Let’s explore the mathematical model for optimizing the tradeoff between errors and rejects.
The reject mechanism helps to guarantee the specified error level required by an application. Recognition engines usually return an answer accompanied by a value parameter called confidence value. The confidence value ranges from 0 to 100 and indicates how confident the engine is that a particular answer is correct. If the engine is less confident that a recognition result is correct (confidence value is below the chosen threshold), the result can be rejected. Confidence values provide a flexible, controllable mechanism that allows tuning for specific needs. For example, if an application cannot tolerate an error rate higher than 1%, it is possible to choose a confidence value threshold so that answers accepted by the system as correct will contain no more than 1% errors (on average or with high probability). Those applications that are less sensitive to error rate but instead have a requirement to minimize expenses associated with data processing can use the reject mechanism to trade errors for rejects, i.e. to set up a solution that provides the biggest savings.
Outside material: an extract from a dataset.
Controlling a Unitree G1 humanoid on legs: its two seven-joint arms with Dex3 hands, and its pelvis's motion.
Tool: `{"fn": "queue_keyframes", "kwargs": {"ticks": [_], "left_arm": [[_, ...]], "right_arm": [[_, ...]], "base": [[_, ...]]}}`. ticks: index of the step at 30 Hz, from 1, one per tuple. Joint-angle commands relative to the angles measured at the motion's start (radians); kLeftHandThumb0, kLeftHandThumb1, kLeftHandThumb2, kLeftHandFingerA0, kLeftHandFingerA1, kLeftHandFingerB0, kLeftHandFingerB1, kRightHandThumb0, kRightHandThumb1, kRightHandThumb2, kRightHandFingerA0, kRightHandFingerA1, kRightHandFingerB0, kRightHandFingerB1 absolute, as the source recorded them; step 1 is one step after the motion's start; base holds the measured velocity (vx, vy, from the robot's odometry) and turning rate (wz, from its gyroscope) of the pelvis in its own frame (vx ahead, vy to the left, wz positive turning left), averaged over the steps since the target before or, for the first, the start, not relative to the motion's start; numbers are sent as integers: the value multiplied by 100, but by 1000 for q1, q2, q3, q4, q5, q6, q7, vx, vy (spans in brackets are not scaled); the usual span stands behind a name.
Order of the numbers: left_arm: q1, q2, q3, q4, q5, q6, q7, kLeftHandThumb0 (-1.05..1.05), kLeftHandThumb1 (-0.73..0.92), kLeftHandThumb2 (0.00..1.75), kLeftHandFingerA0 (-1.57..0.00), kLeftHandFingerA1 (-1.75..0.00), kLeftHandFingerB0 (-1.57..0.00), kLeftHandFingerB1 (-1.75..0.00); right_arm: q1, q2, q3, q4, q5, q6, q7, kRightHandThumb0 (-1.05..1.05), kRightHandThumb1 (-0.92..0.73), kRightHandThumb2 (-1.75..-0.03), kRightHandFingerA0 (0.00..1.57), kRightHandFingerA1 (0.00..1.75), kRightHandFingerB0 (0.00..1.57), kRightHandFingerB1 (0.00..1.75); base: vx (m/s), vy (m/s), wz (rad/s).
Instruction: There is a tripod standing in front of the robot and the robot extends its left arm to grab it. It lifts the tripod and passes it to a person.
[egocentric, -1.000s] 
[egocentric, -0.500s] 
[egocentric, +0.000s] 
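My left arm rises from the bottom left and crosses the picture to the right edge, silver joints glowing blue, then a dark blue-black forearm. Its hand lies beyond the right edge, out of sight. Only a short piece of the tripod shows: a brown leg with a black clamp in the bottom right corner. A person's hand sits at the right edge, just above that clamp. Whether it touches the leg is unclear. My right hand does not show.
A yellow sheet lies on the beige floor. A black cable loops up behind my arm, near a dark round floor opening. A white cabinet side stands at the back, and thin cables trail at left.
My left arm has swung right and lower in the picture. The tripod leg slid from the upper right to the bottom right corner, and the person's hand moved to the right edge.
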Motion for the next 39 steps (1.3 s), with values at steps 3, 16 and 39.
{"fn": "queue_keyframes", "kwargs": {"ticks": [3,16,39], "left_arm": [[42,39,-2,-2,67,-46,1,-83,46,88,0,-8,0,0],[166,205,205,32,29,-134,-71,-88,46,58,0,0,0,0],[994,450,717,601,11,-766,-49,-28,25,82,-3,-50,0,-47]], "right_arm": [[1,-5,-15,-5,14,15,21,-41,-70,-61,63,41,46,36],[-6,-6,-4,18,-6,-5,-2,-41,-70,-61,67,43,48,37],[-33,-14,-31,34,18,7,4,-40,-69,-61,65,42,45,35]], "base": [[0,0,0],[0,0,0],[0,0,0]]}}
The best and most accurate ratio between errors and reject is chosen using the following mathematical model. Both reject and error rate are functions of the confidence level threshold. Since rejects depend on the confidence level threshold monotonically, error rate could be considered to be a function of reject. This function is called reject curve.
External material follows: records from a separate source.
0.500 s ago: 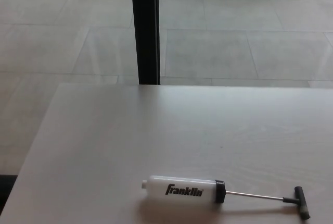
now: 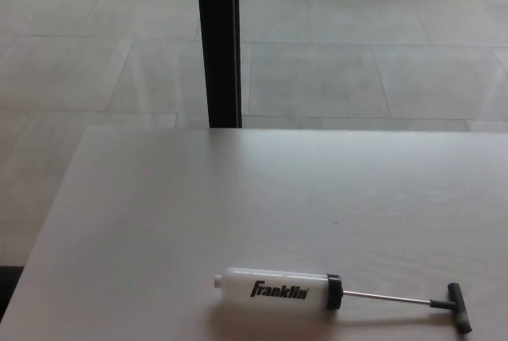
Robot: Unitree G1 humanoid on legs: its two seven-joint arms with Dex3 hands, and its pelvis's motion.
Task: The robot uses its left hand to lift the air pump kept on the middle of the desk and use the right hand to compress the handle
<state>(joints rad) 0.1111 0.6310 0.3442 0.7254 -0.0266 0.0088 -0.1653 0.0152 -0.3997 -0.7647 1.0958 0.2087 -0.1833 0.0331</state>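
Note:
A white air pump point(image 2: 274, 289) with black "Franklin" lettering lies flat on the pale wooden desk point(image 2: 238, 198), near the front edge. Its black collar point(image 2: 334, 292) faces right, and a thin metal rod point(image 2: 385, 300) runs out to a black T-handle point(image 2: 458, 308), so the handle stands pulled out. Neither of my hands shows in the head view.
The desk's left edge runs diagonally down to the lower left and its far edge crosses the picture at mid-height. Beyond it stands a black vertical post point(image 2: 218, 40) against a grey tiled floor point(image 2: 381, 55).
The whole picture has shifted a few pixels to the left, so the camera moved slightly. The pump lies where it was.

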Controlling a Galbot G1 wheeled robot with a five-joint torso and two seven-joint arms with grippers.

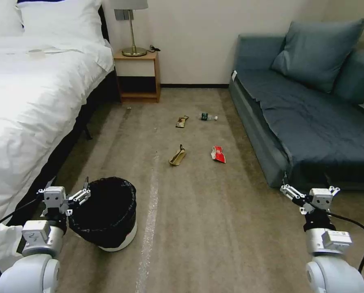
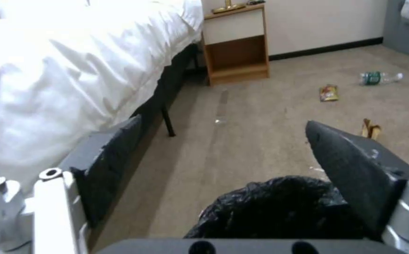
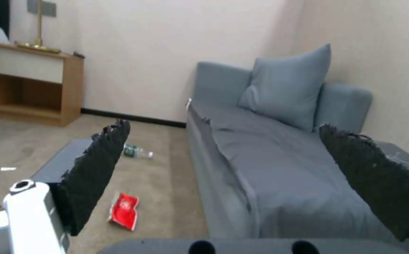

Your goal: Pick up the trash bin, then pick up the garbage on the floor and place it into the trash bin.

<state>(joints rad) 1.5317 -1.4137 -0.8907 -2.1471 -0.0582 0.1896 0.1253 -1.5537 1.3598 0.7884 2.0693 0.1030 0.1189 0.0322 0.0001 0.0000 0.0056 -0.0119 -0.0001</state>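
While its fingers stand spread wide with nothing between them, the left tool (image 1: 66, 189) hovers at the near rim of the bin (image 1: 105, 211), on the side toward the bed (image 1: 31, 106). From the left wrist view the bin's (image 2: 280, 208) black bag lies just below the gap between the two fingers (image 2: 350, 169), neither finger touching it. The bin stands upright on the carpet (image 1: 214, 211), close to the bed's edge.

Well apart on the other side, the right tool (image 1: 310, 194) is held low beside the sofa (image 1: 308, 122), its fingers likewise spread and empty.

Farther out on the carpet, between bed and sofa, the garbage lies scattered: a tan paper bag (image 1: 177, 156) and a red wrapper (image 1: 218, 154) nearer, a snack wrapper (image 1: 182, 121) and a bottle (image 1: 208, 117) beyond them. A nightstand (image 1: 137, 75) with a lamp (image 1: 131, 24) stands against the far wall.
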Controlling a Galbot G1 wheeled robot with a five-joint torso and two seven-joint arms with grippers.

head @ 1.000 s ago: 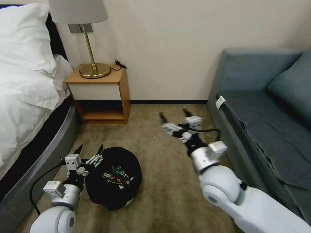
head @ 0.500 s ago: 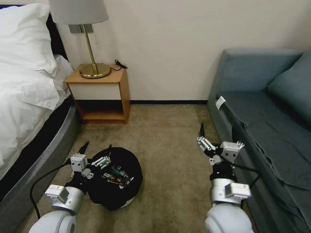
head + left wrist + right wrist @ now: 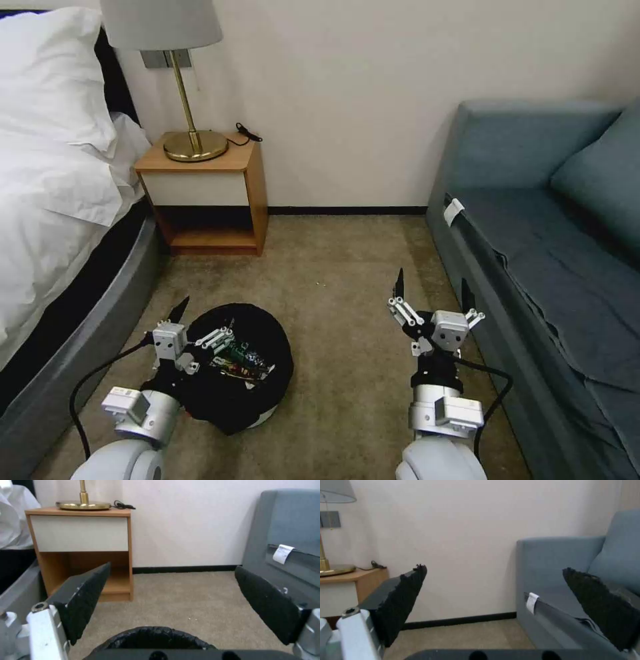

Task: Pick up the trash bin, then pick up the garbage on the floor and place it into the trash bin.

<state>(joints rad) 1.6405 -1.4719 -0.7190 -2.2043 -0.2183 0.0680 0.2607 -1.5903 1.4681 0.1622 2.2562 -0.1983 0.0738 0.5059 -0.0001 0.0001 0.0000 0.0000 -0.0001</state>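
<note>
Bin: squat round black trash bin (image 3: 235,373) lined with crinkly black plastic, colourful litter (image 3: 241,358) inside.
Left gripper (image 3: 204,315): spread wide over the bin's rim.
Right gripper (image 3: 432,292): spread wide, empty.

One trash bin (image 3: 237,393) stands on the carpet, its rim just under the left gripper's (image 3: 207,317) two spread fingers (image 3: 87,597). Inside it lies a small heap of garbage (image 3: 241,359); how many pieces cannot be told. Two grippers show, the right gripper (image 3: 433,293) with two parted fingers (image 3: 403,600). One nightstand (image 3: 207,190), one lamp (image 3: 170,40), one sofa (image 3: 553,267), one bed (image 3: 60,187).
</note>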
Sample error-reject curve. Each dot on the graph is associated with a certain confidence value that may be chosen as a threshold value. The higher the selected threshold level, the lower the number of errors in the accepted results.
At each specific point of the curve reflecting dependence of error rate from reject rate there is an error ratio which reflects how many items should be rejected to eliminate 1 error or how many items will be excluded from reject if we permit it to make additional errors. Usually it is expressed as 1:N (one error for N rejects). In many applications, N is chosen in the range from 2 to 10. Mathematically this ratio is minus a derivative of a function Errors from Rejects. If there is a processing cost associated with handling errors and a cost associated with handling rejects, the best choice for error rate versus reject rate corresponds to the point where this ratio is equal to the ratio between cost of rejects and the cost of errors.